**What is required**
When you restate the data, keep every word as it is and drop the images.

**Extracted entries**
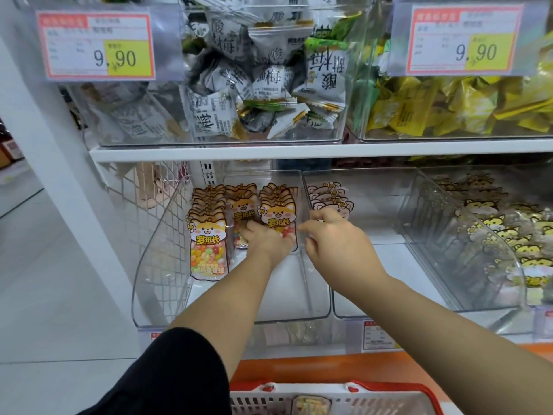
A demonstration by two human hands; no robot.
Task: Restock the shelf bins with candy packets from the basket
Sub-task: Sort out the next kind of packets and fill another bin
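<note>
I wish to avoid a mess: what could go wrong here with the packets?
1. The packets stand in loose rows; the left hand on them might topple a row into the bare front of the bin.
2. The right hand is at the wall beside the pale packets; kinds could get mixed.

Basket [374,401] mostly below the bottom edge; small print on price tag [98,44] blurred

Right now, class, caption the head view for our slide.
In a clear shelf bin, left hand holds candy packets; right hand hovers beside; basket waits below.
</note>
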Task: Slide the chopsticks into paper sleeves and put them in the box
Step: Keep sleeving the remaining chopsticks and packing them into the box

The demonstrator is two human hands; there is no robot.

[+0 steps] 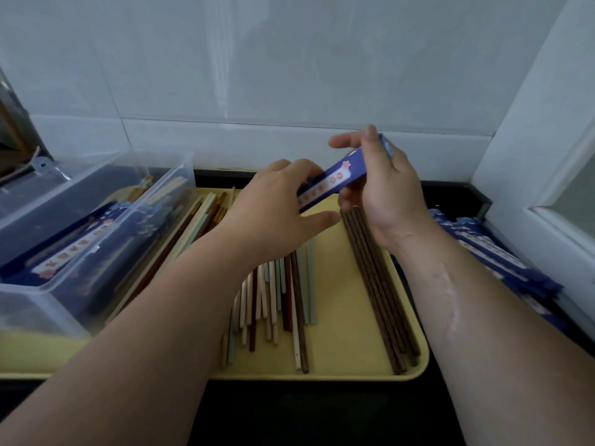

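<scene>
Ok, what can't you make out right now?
Head view:
Whether the blue sleeve holds chopsticks: the left hand covers its near end.
Far ends of the dark chopsticks: behind the right hand.
Contents of the clear box: blurred, cut by the left edge.

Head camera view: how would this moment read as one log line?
left hand holds blue paper sleeve near end | right hand holds far end | loose chopsticks on yellow tray | clear box: sleeved pairs inside

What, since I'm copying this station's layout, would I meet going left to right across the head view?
Clear plastic box → mixed-colour loose chopsticks → dark wooden chopsticks → stack of blue paper sleeves. The left hand, right hand and the held sleeve overlap the middle, so they are left out.
</scene>
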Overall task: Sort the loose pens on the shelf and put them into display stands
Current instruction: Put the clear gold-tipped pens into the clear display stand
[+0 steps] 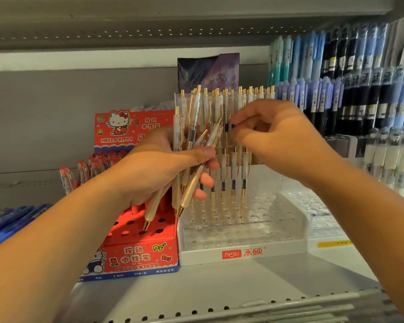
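Note:
My left hand (159, 166) grips a bundle of several gold-and-clear pens (191, 183), tips pointing down and left, above the red stand. My right hand (278, 138) is raised just to the right of the bundle, its fingertips pinching the dark grip of one pen (226, 127) standing among the upright ones. A clear stepped display stand (243, 238) with a white base sits on the shelf below. Its back rows hold several matching gold pens (233, 183); the front holes are bare.
A red Hello Kitty stand (140, 252) with open holes sits left of the clear stand, red pens (89, 171) behind it. Blue pens (7, 220) lie at far left. Racks of blue and black pens (350, 89) fill the right. The perforated shelf edge (219, 308) runs along the front.

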A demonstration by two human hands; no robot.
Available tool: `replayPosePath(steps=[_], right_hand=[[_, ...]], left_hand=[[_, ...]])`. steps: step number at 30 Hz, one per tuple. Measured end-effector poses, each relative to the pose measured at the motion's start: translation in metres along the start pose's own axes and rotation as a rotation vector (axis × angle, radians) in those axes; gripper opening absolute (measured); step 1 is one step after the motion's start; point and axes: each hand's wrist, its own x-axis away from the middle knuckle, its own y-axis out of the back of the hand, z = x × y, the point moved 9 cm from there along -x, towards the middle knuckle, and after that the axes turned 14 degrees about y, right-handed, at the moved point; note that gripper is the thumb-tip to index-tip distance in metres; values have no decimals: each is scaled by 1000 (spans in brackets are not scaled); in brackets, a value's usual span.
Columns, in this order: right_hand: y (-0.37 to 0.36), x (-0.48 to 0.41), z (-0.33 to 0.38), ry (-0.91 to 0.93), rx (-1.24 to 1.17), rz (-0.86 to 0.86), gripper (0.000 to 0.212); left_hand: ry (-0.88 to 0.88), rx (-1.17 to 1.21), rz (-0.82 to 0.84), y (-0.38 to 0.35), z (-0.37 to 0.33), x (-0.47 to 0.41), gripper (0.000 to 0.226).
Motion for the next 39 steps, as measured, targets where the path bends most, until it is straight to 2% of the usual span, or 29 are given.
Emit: replayPosePath(steps=[3, 8, 14, 18, 21, 25, 27, 31, 34, 37, 39], right_hand=[[-13, 5, 5, -84, -290, 9, 19], [-16, 7, 1, -163, -509, -43, 21], [-8, 7, -4, -218, -711, -189, 22], [5, 5, -10, -212, -688, -263, 22], [15, 3, -16, -216, -633, -254, 24], [25, 3, -18, -167, -312, -187, 27], [24, 2, -19, -181, -234, -174, 32], [17, 2, -26, -255, -322, -188, 28], [10, 5, -28, -277, -319, -141, 27], [6, 5, -28, -191, -111, -11, 24], [-1, 9, -34, -251, -75, 90, 28]], left_hand=[[-10, -19, 26, -5, -1, 1, 31], [-7, 8, 77, -9, 0, 2, 27], [-25, 72, -17, 2, 0, -2, 14], [-87, 10, -64, 4, -6, -1, 17], [-95, 21, -66, 4, -6, -1, 19], [-75, 88, -8, 0, -4, -2, 20], [-69, 89, 6, -1, -4, -1, 20], [-64, 106, 27, -2, -3, -2, 14], [-55, 107, 39, -3, -2, -3, 20], [-48, 101, 61, -6, -3, -2, 28], [-44, 121, 75, -7, -3, -2, 27]])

**Response**
A demonstration by two human hands; no robot.
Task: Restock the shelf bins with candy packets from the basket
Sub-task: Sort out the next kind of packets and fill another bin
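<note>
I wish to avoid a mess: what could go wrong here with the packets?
1. The packets stand in loose rows; the left hand on them might topple a row into the bare front of the bin.
2. The right hand is at the wall beside the pale packets; kinds could get mixed.

Basket [374,401] mostly below the bottom edge; small print on price tag [98,44] blurred

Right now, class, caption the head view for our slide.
In a clear shelf bin, left hand holds candy packets; right hand hovers beside; basket waits below.
</note>
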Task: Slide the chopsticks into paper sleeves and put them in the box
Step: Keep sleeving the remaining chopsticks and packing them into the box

The demonstrator is two human hands; there is no robot.

[+0 steps] 

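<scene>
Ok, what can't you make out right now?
Head view:
Whether the blue sleeve holds chopsticks: the left hand covers its near end.
Far ends of the dark chopsticks: behind the right hand.
Contents of the clear box: blurred, cut by the left edge.

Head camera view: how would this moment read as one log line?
left hand holds blue paper sleeve near end | right hand holds far end | loose chopsticks on yellow tray | clear box: sleeved pairs inside

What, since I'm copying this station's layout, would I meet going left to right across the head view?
Clear plastic box → mixed-colour loose chopsticks → dark wooden chopsticks → stack of blue paper sleeves. The left hand, right hand and the held sleeve overlap the middle, so they are left out.
</scene>
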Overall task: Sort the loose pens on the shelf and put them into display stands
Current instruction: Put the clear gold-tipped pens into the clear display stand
[+0 steps] 
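Note:
My left hand (159, 166) grips a bundle of several gold-and-clear pens (191, 183), tips pointing down and left, above the red stand. My right hand (278, 138) is raised just to the right of the bundle, its fingertips pinching the dark grip of one pen (226, 127) standing among the upright ones. A clear stepped display stand (243, 238) with a white base sits on the shelf below. Its back rows hold several matching gold pens (233, 183); the front holes are bare.
A red Hello Kitty stand (140, 252) with open holes sits left of the clear stand, red pens (89, 171) behind it. Blue pens (7, 220) lie at far left. Racks of blue and black pens (350, 89) fill the right. The perforated shelf edge (219, 308) runs along the front.
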
A demonstration by two human hands; no robot.
Available tool: `replayPosePath(steps=[_], right_hand=[[_, ...]], left_hand=[[_, ...]])`. steps: step number at 30 Hz, one per tuple. Measured end-effector poses, each relative to the pose measured at the motion's start: translation in metres along the start pose's own axes and rotation as a rotation vector (axis × angle, radians) in those axes; gripper opening absolute (measured); step 1 is one step after the motion's start; point and axes: each hand's wrist, its own x-axis away from the middle knuckle, its own y-axis out of the back of the hand, z = x × y, the point moved 9 cm from there along -x, towards the middle knuckle, and after that the axes turned 14 degrees about y, right-handed, at the moved point; note that gripper is the thumb-tip to index-tip distance in metres; values have no decimals: each is scaled by 1000 (spans in brackets are not scaled); in brackets, a value's usual span.
Columns, in this order: right_hand: y (-0.37 to 0.36), x (-0.48 to 0.41), z (-0.33 to 0.38), ry (-0.91 to 0.93), rx (-1.24 to 1.17), rz (-0.86 to 0.86), gripper (0.000 to 0.212); left_hand: ry (-0.88 to 0.88), rx (-1.17 to 1.21), rz (-0.82 to 0.84), y (-0.38 to 0.35), z (-0.37 to 0.33), x (-0.47 to 0.41), gripper (0.000 to 0.226).
Motion for the next 39 steps, as measured, targets where the path bends most, until it is straight to 2% of the usual span, or 29 are given.
Emit: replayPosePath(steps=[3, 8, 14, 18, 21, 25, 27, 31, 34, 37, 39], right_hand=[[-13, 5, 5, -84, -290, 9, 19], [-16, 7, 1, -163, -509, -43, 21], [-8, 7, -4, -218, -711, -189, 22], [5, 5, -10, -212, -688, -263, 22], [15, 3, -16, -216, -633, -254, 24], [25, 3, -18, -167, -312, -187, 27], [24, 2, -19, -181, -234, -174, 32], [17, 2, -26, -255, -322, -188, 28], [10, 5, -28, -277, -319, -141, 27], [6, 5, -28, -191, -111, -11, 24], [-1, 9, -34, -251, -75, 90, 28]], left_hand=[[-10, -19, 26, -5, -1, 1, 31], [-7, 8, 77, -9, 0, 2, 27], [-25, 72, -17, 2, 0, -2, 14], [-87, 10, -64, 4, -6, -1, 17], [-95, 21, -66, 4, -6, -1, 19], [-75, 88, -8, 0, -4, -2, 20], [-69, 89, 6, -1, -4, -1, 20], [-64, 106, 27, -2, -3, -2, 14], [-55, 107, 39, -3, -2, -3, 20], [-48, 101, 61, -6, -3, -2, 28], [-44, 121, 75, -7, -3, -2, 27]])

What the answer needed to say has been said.